◆ **Data provided**:
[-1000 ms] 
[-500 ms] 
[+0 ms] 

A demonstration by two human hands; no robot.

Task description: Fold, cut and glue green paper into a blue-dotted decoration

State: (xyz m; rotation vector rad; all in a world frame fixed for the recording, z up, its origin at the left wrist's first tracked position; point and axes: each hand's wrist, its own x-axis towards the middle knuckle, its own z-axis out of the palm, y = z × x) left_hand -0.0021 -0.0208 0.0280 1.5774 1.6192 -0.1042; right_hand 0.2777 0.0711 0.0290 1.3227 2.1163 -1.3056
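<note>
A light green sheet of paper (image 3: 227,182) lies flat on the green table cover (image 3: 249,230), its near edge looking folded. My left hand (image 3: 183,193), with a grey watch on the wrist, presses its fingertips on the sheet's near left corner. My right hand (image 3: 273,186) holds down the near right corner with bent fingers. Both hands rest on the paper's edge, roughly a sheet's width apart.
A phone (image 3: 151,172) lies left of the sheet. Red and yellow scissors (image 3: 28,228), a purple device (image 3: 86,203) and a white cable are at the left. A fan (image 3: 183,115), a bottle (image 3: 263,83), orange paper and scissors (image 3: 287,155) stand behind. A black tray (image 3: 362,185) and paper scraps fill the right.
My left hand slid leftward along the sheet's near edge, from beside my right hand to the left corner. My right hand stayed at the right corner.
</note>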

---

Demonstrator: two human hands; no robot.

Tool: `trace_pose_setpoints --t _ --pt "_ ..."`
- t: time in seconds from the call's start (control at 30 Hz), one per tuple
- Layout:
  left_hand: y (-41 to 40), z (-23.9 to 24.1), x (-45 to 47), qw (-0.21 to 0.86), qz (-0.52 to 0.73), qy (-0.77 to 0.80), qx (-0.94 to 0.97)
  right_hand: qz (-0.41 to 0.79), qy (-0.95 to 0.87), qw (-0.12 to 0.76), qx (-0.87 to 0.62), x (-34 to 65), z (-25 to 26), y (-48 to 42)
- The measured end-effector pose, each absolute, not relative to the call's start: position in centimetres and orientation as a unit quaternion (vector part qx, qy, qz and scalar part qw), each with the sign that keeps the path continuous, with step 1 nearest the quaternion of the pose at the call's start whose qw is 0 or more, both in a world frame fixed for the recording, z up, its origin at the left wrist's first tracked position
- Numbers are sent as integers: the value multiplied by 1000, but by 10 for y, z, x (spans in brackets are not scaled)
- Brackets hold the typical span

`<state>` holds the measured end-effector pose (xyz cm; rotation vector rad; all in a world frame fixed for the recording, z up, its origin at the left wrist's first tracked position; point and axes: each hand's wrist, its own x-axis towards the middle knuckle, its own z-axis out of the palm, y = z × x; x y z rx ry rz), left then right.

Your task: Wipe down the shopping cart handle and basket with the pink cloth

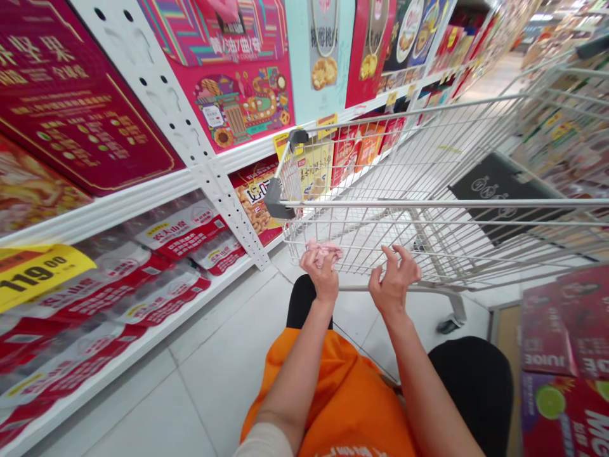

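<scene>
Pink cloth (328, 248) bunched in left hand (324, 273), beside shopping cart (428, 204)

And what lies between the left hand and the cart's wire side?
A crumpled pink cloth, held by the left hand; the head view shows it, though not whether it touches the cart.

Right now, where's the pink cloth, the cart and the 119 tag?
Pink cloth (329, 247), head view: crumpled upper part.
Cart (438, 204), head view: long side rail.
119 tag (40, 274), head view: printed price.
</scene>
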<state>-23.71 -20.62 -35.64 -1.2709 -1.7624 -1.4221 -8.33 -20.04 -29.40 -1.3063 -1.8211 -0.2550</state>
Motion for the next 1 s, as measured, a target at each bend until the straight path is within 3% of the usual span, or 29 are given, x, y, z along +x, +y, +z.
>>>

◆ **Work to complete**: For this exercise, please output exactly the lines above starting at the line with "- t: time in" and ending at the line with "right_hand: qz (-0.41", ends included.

◆ **Task solution**:
- t: time in seconds from the call's start (control at 30 Hz), one per tuple
- Layout:
  left_hand: y (-41 to 40), z (-23.9 to 24.1), x (-45 to 47), qw (-0.21 to 0.86), qz (-0.52 to 0.73), qy (-0.77 to 0.80), qx (-0.94 to 0.97)
  right_hand: qz (-0.41 to 0.79), qy (-0.95 to 0.87), qw (-0.12 to 0.76), qx (-0.87 to 0.62), x (-34 to 65), z (-25 to 26), y (-48 to 42)

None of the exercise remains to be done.